До сих пор не удалось установить, закончил ли Набоков хотя бы один из своих сценариев, но известно, что в апреле он написал рассказ «Картофельный эльф»41. Действие этого рассказа, так же как и «Мести», происходит в Англии. Цирковой фокусник приводит домой своего партнера, двадцатилетнего карлика. Жена фокусника, желая отомстить мужу за его жестокость, изменяет ему с карликом, который возомнил, что она его любит. Узнав правду, он испытывает горькое разочарование и удаляется от мира. Несколько лет спустя жена фокусника находит карлика, чтобы сообщить, что у нее был от него сын, нормальный мальчик, который на днях умер. Но она не в силах сказать ему о смерти ребенка и убегает прочь. Карлик бросается за ней вдогонку, желая узнать адрес сына, но его сердце не выдерживает напряжения и он падает на панель. Один из самых слабых рассказов Набокова, «Картофельный эльф» по крайней мере обнаруживает его кинематографическое чутье: четкое деление на сцены, резкие зрительные контрасты (акробат и карлик, имитация фокусником предсмертной агонии и его спокойное лицо после внезапного «исцеления»)[84]. Представляя пятьдесят лет спустя английский перевод этого рассказа, Набоков забыл, когда и почему он его написал. Датировав его 1929 годом, он заметил: «Хотя я никогда не думал, что из этого рассказа может получиться сценарий или что он даст пишу воображению какого-нибудь сценариста, в его структуре и повторяющихся деталях есть кинематографическое видение»42. Он забыл о том, что сам работал над сценарием фильма «Любовь карлика» в июле 1924 года — через три месяца после того, как рассказ был написан, и сразу, как только он привлек внимание читателей «Русского эха».
В конце апреля Набоков все еще не дождался денег от Южного, но с прежним оптимизмом смотрел в будущее.

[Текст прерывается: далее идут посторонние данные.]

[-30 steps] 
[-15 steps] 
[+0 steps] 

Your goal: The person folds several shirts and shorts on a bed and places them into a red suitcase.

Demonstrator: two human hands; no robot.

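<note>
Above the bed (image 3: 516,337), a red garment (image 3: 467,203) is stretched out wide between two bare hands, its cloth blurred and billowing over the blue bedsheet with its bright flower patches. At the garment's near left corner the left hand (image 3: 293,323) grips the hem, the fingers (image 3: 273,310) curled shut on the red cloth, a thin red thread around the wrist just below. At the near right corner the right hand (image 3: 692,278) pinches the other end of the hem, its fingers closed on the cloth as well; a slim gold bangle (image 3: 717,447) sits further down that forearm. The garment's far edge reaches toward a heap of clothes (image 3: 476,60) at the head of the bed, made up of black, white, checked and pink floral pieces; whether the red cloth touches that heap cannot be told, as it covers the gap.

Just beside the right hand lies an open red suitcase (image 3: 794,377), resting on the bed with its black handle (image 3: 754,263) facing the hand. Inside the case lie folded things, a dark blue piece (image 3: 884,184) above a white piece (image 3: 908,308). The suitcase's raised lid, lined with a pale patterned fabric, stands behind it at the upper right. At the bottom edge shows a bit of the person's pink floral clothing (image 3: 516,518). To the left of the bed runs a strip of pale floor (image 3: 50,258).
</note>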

Как только он получит 1000–1500 марок за сценарий или пьесу, писал он матери, он немедленно приедет в Прагу и увезет ее в Аскону на итальянско-швейцарской границе, где среди литературно-художественной богемы можно прожить «за одну марку в день». Реальность оказалась более скромной: он получил очередные 40 марок от Коростовца и 30 марок за рассказ в «Руле»43.
Публичные чтения почти не приносили Сирину денег, зато давали возможность общения и позволяли почувствовать, что культурная традиция продолжает жить. 20 апреля Русский литературный клуб в Берлине почтительно отметил столетие Байрона, устроив вечер в Флюгвербанде. Выступали Ю.И. Айхенвальд и Л.И. Львов, Сирин прочел несколько стихотворений по-английски и в своих переводах, но остальные литераторы русского Берлина на вечере так и не появились — не помогла даже любовь Пушкина к Байрону. 29 апреля на очередном заседании Союза русских театральных работников Владимир Сирин читал свои стихи и недавно переработанную пьесу «Полюс». Еще одна группа — Друзья русской культуры — взяла на себя задачу сохранения культурных традиций, которую, по мнению большинства эмигрантов, нельзя было доверить Советской России. 11 мая она организовала утомительную программу в Флюгвербанде: в 20.30 начался концерт русской музыки, на полночь были назначены поэтические чтения при участии Сирина, а затем танцы до четырех утра. К торжественному празднованию 8 июня 125-й годовщины со дня рождения Пушкина Сирин написал стихотворение о роковой дуэли поэта. В том же месяце неподалеку от Курфюрстендам открылся Русский литературно-художественный кружок, который постоянно устраивал всяческие культурные и общественные собрания; 18 июня в первом литературном вечере кружка участвовали Сирин и Лукаш44.